> EXERCISE AIM
Restate word for word the lines below that run from the one holding "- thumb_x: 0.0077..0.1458" through the one holding "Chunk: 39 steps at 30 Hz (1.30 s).", inclusive. Pictures don't belong in the copy.

> Stored data
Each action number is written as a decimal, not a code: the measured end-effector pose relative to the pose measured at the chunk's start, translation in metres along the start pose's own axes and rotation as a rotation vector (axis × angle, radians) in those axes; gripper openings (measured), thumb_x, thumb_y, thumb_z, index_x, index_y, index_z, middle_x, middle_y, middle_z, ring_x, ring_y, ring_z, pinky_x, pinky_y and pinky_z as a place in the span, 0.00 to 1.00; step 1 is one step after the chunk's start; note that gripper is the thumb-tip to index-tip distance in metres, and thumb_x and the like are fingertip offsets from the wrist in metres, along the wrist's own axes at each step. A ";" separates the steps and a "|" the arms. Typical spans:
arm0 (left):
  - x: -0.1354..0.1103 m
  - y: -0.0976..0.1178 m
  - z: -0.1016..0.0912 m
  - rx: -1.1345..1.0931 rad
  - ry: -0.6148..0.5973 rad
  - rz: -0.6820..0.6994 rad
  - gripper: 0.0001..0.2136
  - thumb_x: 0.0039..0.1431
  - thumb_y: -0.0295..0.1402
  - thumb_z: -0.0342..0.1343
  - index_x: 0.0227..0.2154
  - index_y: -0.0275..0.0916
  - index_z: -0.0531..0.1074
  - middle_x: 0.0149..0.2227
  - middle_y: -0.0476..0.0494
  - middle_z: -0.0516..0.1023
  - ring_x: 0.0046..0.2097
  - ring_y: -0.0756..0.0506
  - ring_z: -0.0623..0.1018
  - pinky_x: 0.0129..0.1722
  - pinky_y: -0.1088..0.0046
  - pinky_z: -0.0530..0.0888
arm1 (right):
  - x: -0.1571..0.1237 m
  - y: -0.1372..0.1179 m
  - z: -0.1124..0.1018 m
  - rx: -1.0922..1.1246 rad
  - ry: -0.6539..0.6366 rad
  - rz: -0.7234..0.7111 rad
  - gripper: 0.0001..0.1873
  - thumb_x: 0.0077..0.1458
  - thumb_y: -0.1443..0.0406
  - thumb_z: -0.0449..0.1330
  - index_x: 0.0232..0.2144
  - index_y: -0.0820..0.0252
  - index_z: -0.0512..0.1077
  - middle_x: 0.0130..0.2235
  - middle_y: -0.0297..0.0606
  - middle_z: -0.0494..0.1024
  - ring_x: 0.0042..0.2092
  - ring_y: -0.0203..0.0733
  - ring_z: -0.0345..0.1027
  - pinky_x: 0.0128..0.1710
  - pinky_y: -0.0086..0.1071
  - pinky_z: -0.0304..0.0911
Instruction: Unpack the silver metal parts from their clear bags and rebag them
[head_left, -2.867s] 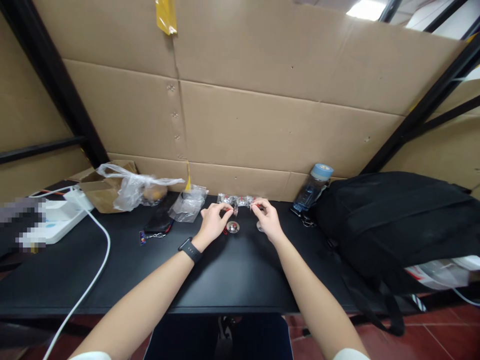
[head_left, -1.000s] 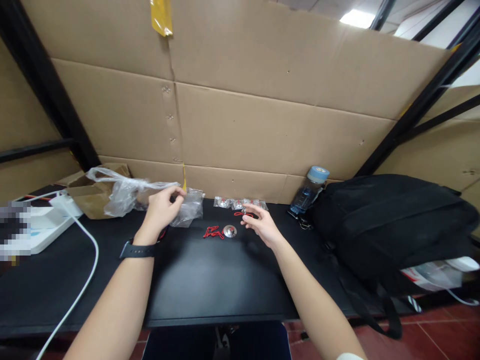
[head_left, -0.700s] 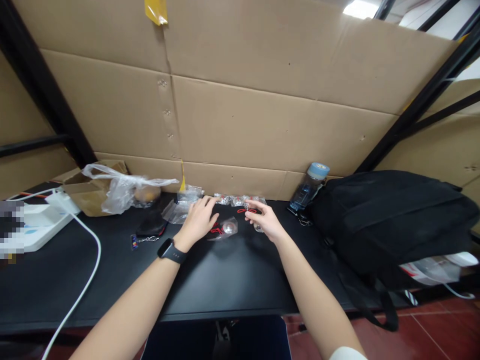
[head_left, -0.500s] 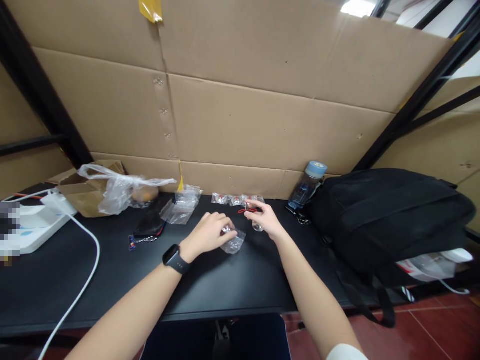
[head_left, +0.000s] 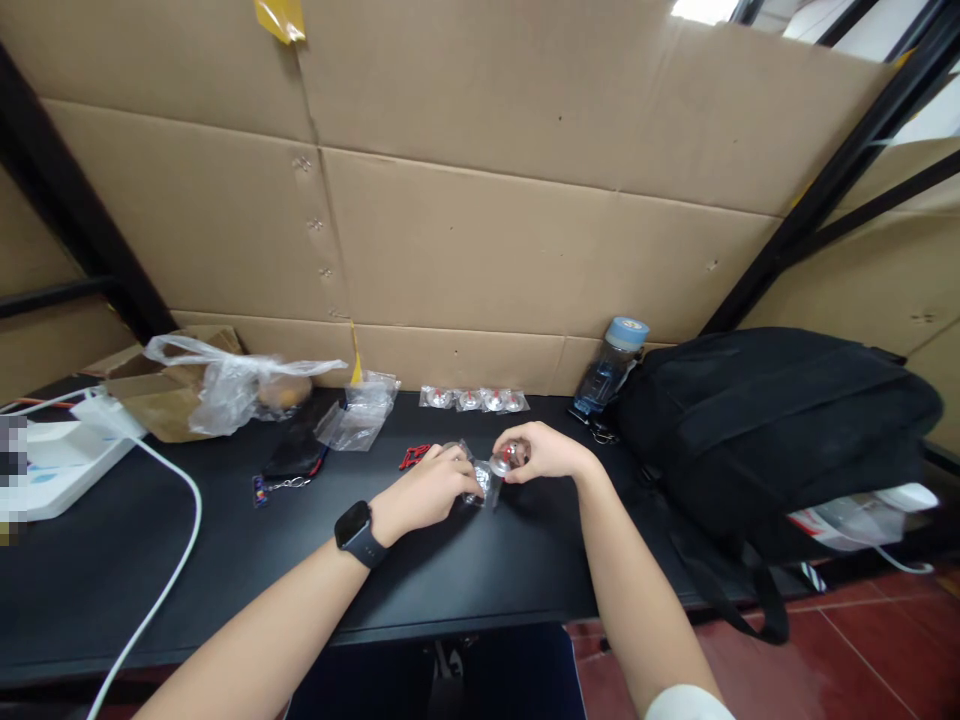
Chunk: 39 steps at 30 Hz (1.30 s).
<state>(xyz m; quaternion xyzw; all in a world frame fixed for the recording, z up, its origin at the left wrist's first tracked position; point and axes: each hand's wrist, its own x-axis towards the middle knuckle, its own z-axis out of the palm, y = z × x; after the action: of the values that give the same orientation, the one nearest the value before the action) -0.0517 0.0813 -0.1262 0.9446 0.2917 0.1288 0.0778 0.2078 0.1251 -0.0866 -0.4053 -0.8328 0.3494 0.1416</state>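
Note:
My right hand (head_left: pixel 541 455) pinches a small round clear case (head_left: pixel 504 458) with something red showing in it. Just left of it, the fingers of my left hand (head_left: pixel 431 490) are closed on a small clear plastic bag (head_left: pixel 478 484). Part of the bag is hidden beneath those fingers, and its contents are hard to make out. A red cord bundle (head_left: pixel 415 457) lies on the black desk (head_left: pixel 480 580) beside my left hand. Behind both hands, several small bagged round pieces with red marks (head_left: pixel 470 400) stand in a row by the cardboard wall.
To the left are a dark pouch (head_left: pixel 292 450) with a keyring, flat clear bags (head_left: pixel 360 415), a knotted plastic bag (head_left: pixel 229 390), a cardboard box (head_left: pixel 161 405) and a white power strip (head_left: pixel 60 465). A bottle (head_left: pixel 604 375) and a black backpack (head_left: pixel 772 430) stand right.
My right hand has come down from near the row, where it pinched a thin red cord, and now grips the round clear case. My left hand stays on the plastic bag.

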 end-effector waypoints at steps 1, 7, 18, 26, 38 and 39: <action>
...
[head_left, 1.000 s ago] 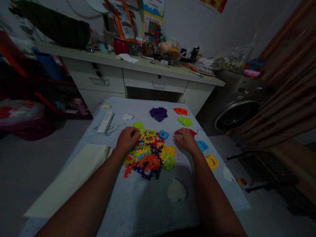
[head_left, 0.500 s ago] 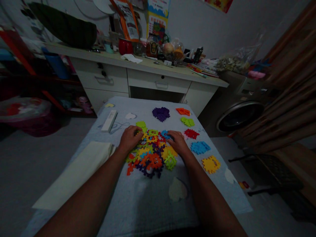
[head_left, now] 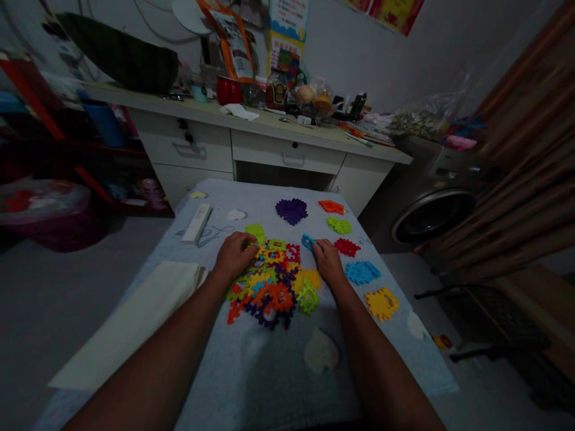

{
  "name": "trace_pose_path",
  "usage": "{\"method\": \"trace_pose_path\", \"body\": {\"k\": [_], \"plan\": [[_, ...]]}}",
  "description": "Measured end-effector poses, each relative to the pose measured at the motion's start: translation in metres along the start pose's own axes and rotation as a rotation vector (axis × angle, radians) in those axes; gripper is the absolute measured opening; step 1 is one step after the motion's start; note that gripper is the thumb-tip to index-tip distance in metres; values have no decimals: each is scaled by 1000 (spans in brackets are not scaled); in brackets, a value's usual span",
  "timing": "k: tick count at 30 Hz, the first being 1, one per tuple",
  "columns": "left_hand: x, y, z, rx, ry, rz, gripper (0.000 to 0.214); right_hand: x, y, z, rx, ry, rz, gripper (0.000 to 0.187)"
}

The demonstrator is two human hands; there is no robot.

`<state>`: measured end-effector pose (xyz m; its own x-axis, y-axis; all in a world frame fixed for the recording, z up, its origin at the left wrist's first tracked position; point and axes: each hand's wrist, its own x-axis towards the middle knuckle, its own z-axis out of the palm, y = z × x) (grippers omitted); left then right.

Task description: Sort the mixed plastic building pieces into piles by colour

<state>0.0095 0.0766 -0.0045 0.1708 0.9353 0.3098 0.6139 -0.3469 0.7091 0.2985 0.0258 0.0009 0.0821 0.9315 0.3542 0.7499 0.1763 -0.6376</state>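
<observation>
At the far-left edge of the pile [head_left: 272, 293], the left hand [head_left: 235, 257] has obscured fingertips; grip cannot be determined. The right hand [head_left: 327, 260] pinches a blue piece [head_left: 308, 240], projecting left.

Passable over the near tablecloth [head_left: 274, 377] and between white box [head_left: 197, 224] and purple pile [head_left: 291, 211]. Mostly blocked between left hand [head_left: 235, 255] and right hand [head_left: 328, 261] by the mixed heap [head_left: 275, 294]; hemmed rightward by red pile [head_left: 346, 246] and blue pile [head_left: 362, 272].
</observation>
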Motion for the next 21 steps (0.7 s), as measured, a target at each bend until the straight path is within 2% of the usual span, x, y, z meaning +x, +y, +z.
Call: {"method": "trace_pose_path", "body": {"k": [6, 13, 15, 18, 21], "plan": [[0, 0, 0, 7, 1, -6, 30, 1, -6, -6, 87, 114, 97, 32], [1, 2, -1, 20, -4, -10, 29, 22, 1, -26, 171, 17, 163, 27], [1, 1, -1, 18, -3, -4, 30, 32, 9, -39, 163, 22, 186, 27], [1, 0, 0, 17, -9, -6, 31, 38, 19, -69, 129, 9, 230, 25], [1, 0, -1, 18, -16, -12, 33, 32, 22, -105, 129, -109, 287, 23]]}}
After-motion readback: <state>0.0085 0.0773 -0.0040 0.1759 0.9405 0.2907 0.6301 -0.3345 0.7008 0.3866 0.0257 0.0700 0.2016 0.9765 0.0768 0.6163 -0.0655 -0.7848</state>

> REPLY TO THE EXERCISE
  - thumb_x: 0.0077..0.1458
  - thumb_y: -0.1443..0.0406
  - thumb_z: -0.0449..0.1330
  - index_x: 0.0232..0.2144
  - index_y: -0.0820..0.0252
  - index_z: -0.0512..0.1077
  - middle_x: 0.0130..0.2235
  - middle_y: -0.0297..0.0606
  - middle_z: -0.0494..0.1024
  - ring_x: 0.0042..0.2092
  - ring_y: -0.0203..0.0733
  - ring_z: -0.0345..0.1027
  - pinky_x: 0.0128..0.1710
  - pinky_y: -0.0086..0.1071
  - pinky_z: -0.0304..0.0911
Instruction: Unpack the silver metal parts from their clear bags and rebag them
[head_left, -2.867s] 
[head_left, -1.000s] 
[head_left, -0.700s] 
[head_left, -0.500s] 
[head_left, +0.000s] 
Chunk: 39 steps at 30 Hz (1.30 s).

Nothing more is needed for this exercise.